An African safari is traditionally experienced from the heightened perspective of an open-top land rover, at dawn and dusk, and translated by a trained professional. Guests will be on the look out for members of the Big Five and keep their cameras at the ready so as not to let the swish of a spotted tail go uncaptured. Many people these days prefer to enjoy their safari holiday with all the luxurious trimmings; ones that have been designed and developed to comfort foreign visitors and to ensure that the remoteness of some of these areas, particularly Botswana’s Kalahari desert, does not instil a sense of fear or danger. Others relish the rustic safari, canvas tents and endless hours of silent stalking. There is a lot that defines an African holiday; the simmering heat and expansive plains decorated with the silhouettes of many wild beasts, but there is also a history of an African people whose legendary existence has defined this continent almost as much as its animal inhabitants.
The Bushmen of the Kalahari are a group of the indigenous people that populated Southern Africa as far back as 30 000 years ago, learning and living off the earth and the animals. The San people, as they are often called, lived in small clans or family groups and led nomadic lifestyles, moving from rocky enclaves to desert camps as they tracked the movements of the wildlife. These people, who were around to receive explorers and settlers in the ancient time of geographical discovery, have embodied the intriguing basis of scholarly material, and have characterised fantastical children’s stories. They repute a legendary existence and hold the secrets of a life before invention – who wouldn’t want an opportunity to gain first hand insight into Africa’s human history?
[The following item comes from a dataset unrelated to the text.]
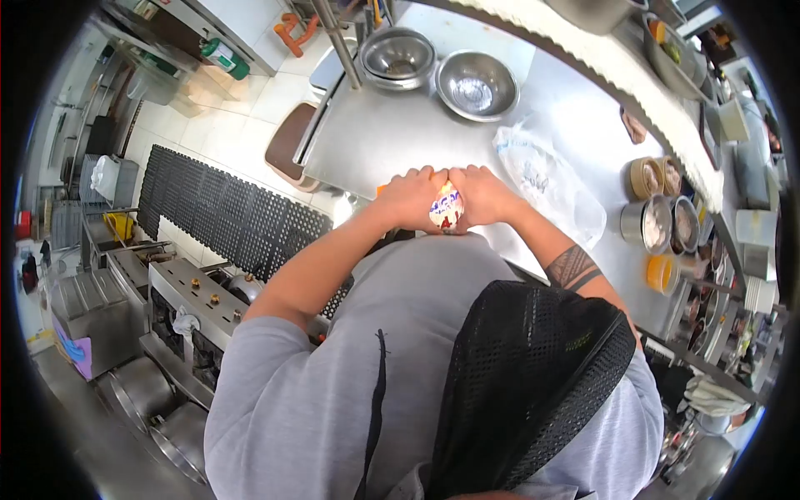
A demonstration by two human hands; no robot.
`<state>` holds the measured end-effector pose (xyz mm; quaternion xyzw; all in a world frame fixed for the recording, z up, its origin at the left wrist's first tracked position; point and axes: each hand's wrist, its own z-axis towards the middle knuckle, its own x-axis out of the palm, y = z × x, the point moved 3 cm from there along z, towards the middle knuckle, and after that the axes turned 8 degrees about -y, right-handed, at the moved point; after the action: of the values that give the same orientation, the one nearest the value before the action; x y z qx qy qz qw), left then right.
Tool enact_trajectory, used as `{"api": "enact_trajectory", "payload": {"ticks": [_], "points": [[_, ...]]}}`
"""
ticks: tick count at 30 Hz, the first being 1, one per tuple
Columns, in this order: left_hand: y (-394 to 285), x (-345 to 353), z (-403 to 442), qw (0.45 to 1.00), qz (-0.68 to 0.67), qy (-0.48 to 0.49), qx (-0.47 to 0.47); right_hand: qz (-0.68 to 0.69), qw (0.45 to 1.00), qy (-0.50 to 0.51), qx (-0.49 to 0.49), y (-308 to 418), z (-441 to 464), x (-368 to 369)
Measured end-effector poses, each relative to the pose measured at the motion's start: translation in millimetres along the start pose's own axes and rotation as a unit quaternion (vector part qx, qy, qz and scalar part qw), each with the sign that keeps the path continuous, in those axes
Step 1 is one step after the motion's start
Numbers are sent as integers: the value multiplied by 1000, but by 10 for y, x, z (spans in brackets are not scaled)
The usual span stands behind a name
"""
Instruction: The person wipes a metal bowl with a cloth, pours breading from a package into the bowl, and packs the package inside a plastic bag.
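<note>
Close in front of my belly, at the near edge of the steel table (pixel 367 137), both hands grip a small printed food packet (pixel 447 208). Its visible face is cream with blue and red print, and an orange bit pokes out on the left. My left hand (pixel 408 200) is wrapped around its left side. On the opposite side, my right hand (pixel 485 196) has its fingers closed, and the two hands almost meet on top. Most of the packet is hidden by the hands. A clear plastic bag (pixel 550 179) lies on the table just beyond my right hand.
Steel bowls (pixel 477 86) stand at the table's far end, with stacked bowls (pixel 397 57) beside them. Metal pots (pixel 645 223) and an orange container (pixel 662 273) line the right side, under a shelf (pixel 667 108). A black rubber mat (pixel 225 208) and a stove (pixel 196 304) lie left.
</note>
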<state>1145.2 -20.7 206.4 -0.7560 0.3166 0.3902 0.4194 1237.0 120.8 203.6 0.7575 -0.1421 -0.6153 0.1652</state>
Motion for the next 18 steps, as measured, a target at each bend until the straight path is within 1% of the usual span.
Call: {"api": "enact_trajectory", "payload": {"ticks": [1, 2, 3, 4, 6, 7, 8, 10, 11, 12, 13, 14, 15, 16, 17, 18], "points": [[68, -39, 54, 999, -43, -4, 13, 26, 1000, -4, -11, -40, 35, 9], [96, -105, 109, 998, -59, -4, 4, 48, 998, -12, -24, -79, 93, 8], [274, 66, 294, 992, -128, 10, 19, 64, 997, -31, -41, -126, 113, 43], [457, 300, 460, 975, -209, 12, 70, 77, 994, -51, -58, -184, 118, 96], [555, 462, 649, 940, -319, 92, 84, 50, 993, -56, -96, -277, 115, 158], [497, 327, 599, 941, -315, 106, 63, 36, 991, -76, -104, -260, 96, 131], [403, 129, 513, 934, -322, 154, 31, 25, 989, -93, -112, -231, 86, 106], [377, 77, 478, 910, -378, 170, 28, -7, 988, -98, -122, -215, 76, 41], [454, 168, 545, 912, -377, 158, 32, -25, 986, -103, -125, -203, 99, -7], [604, 373, 688, 901, -397, 175, 1, -36, 985, -106, -131, -165, 118, -98], [692, 483, 763, 888, -415, 193, -29, -51, 987, -96, -117, -124, 122, -208], [692, 421, 739, 892, -413, 183, -23, -67, 989, -88, -100, -111, 133, -292], [691, 348, 701, 862, -475, 171, -47, -65, 980, -136, -127, -129, 146, -338], [690, 295, 653, 826, -535, 162, -70, -74, 979, -140, -128, -165, 152, -346], [765, 353, 666, 803, -567, 157, -95, -64, 980, -176, -72, -183, 167, -399], [761, 284, 600, 805, -566, 155, -90, -51, 976, -212, -16, -192, 171, -431]]}}
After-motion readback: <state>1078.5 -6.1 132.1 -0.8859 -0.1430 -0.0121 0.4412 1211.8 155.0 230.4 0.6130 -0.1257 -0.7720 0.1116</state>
After colonisation and the wars for land and possession took place, the Bushmen, unaccustomed to the menace of man, were forced to abandon their rural existence and adjust to modern day society in order to survive. A number of Bushmen would have retreated deep into the desert and happily maintained their simple lives, continuing to pass down essential survival skills and the knowledge of natural resources. Haina Kalahari Lodge is closely located to the ancient Mecca of the Bushmen that inhabited the area 6 000 years ago. Here, history lives on, as the Haina Bushmen are the living examples of an African original. This fascinating culture is still very much alive and now that time has passed and tolerance has been learned, both the foreign and indigenous populace are able to utilise this unique landscape.
Lessons of survival, living off the earth and following a migratory path; this ancient culture is fascinating to learn about, and guarantees enrichment of any safari experience. An area of the vast Kalahari, near to Haina Lodge, is home to a group of Bushmen, who either choose to continue their nomadic lives or to become a part of the Haina family; interacting with guests and imparting their knowledge. The search for roots and plants to nourish resilient bodies, the reliance on fire and the taught ability to ignite them, and the art of the rain dance are all integral aspects of Bushmen life. An intimate look into this unique lifestyle is offered as a cultural addition to a Kalahari safari experience at Haina Lodge. The tracking and survival skills of the Bushmen and the accuracy of hunting with poisoned arrows – the Haina Kalahari Lodge Bushmen Experience is not to be missed.
During the excursion, guests will be introduced to the legendary lifestyle of the San. Traditionally dressed men and women will impart some of the tales of myths and legends in the form of poetry, songs and dances. Trackers guide novices into the veld and demonstrate their means of survival through meticulous knowledge of the medicinal and nutritional uses of plants, as well as, which plants are handled with the utmost care as they produce the lethal secretions responsible for killing their prey. The interpretation of animal tracks, and the preparation and preservation of food provides even more reason to marvel at this small population of desert wanderers.
Experiencing Africa on foot changes one’s perspective of this vast land; taking away the security of a defensive, rumbling vehicle and emphasising the shortness of one’s legs is one way to grasp the enormity of the wild. Walking safaris are relished by those who seek the thrill, but walking in the footsteps of indigenous people who dare to shut their eyes on starry nights, is undoubtedly one of the richest and most humbling experiences one could experience in Africa.